There will, of course, be fluctuations in this development, and some decades will reveal shameful lapses into matrimony and natural fertilization. Then the Lysistratas of the Feminist world, burning with indignation once more, will be heard crying aloud, just as Lysistrata cried over two thousand years ago in Greece:
“ἐγὼ μὲν οὖν αὐτὰς ἀποσχεῖν οὐκέτι οἵα τ᾽ ἀπὸ τῶν ἀνδρῶν· διαδιδράσκουσι γάρ.”
(I can no longer hold the minxes. They are running to the men; they are deserting).—Aristophanes, Lysistrata, ll. 718-9.
But the aggravated horrors of childbirth, and the alarming increase in the performance of the Cæsarian section, together with the general surfeit of the body and the intensified loathing of men, will cause these retrograde movements to diminish, and very soon such a clamour will arise for extra-corporeal gestation that science will be allowed no rest until a technique is discovered that will meet the public demand. The results achieved by men like Alexis Carrel, Ebleing, and Fische, all of whom are now working with success on tissue-culture and the transplantation of anatomical structures from one living organism to another, will be improved upon, and a means will be discovered by which the fertilized ovum will be matured outside the female body.
At first, we venture to predict, this will occur by again enlisting the cow or the ass into our service.
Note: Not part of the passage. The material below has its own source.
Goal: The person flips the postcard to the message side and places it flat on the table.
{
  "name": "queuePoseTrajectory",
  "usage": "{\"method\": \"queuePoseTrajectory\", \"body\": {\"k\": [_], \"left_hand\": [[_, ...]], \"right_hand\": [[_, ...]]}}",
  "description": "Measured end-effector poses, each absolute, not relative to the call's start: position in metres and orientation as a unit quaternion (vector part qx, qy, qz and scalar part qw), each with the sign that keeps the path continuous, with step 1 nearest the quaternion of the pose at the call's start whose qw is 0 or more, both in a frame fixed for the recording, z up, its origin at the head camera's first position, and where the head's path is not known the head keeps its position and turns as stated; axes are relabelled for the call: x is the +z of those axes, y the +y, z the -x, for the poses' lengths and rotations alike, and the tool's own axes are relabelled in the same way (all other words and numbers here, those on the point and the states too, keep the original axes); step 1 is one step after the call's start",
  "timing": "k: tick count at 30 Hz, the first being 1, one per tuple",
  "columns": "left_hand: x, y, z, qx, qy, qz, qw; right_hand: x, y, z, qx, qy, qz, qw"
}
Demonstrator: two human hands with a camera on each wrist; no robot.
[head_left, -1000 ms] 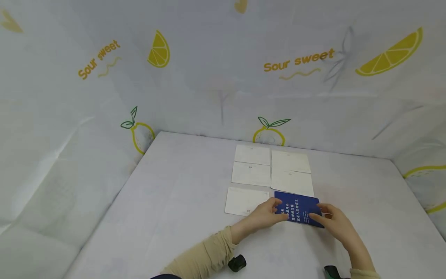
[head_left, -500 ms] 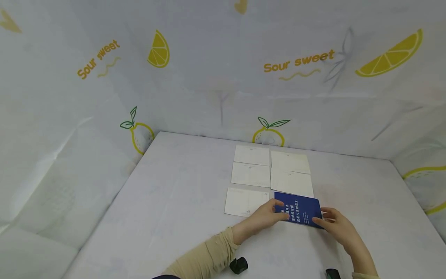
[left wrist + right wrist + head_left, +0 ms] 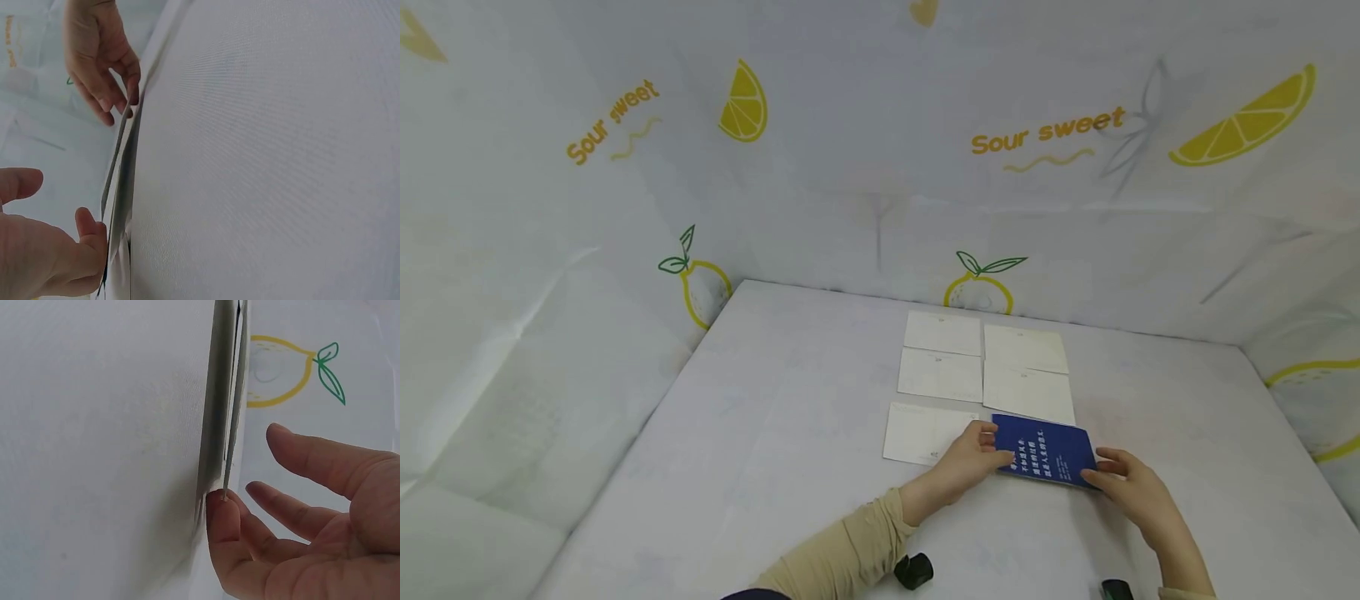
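A blue card (image 3: 1051, 454) with white lettering, like a postcard, lies between my hands at the front of a group of white cards. My left hand (image 3: 962, 460) pinches its left end, thumb over the face. My right hand (image 3: 1138, 490) pinches the near right corner with its fingertips. Seen edge-on in the left wrist view, the card edge (image 3: 114, 181) runs between both hands; it looks slightly raised. In the right wrist view, fingertips (image 3: 223, 515) meet the card's corner. Beside the left hand lies a white card (image 3: 917, 433), partly covered by that hand.
Several white cards (image 3: 942, 373) lie in two columns beyond the blue card. They rest on a white tabletop (image 3: 775, 400). A wall sheet (image 3: 820, 167) with lemon prints rises behind and at the sides. Black devices (image 3: 914, 571) show near the forearms.
The left hand has drawn slightly left on the blue card, uncovering more lettering. The right hand has shifted slightly right and down. The card has slid slightly right; the white cards stay put.
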State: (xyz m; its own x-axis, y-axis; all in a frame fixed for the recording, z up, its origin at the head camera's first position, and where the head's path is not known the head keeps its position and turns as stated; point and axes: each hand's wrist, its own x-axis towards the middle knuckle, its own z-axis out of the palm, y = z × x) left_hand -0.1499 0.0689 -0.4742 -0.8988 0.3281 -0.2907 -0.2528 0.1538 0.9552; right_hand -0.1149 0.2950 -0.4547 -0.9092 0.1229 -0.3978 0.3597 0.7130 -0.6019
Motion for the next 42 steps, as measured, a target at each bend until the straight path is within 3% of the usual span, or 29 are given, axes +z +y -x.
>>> {"method": "queuePoseTrajectory", "body": {"k": [10, 20, 24, 31, 42], "left_hand": [[-0.481, 0.073, 0.157, 0.69, 0.705, -0.033, 0.16], [-0.481, 0.073, 0.159, 0.694, 0.708, -0.005, 0.131], [-0.481, 0.074, 0.161, 0.695, 0.711, 0.003, 0.108], [-0.48, 0.073, 0.164, 0.695, 0.713, 0.004, 0.093], [-0.476, 0.072, 0.165, 0.685, 0.723, 0.008, 0.088]], "right_hand": [[-0.511, 0.329, 0.128, -0.354, 0.915, -0.144, 0.126], [-0.458, 0.295, 0.114, -0.364, 0.914, -0.135, 0.115], [-0.453, 0.29, 0.112, -0.371, 0.912, -0.134, 0.114], [-0.516, 0.323, 0.131, -0.367, 0.917, -0.142, 0.063], [-0.528, 0.334, 0.135, -0.389, 0.906, -0.163, -0.035]]}}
Science already suspects that vital fluids are not specific, and it is probable, therefore, that in the early days of extra-corporeal gestation, the fertilized human ovum will be transferred to the uterus of a cow or an ass, and left to mature as a parasite on the animal’s tissues, very much as the newborn baby is now made the parasite of the cow’s udder. And, with this innovation, we shall probably suffer increased besotment, and intensified bovinity or asininity, according to the nature of the quadruped chosen. Thus extra-corporeal gestation, or “ectogenesis” (to use a word coined by Mr J. B. S. Haldane for the purpose) will become a possibility, and the Feminist ideal of complete emancipation from the thraldom of sex will be realized.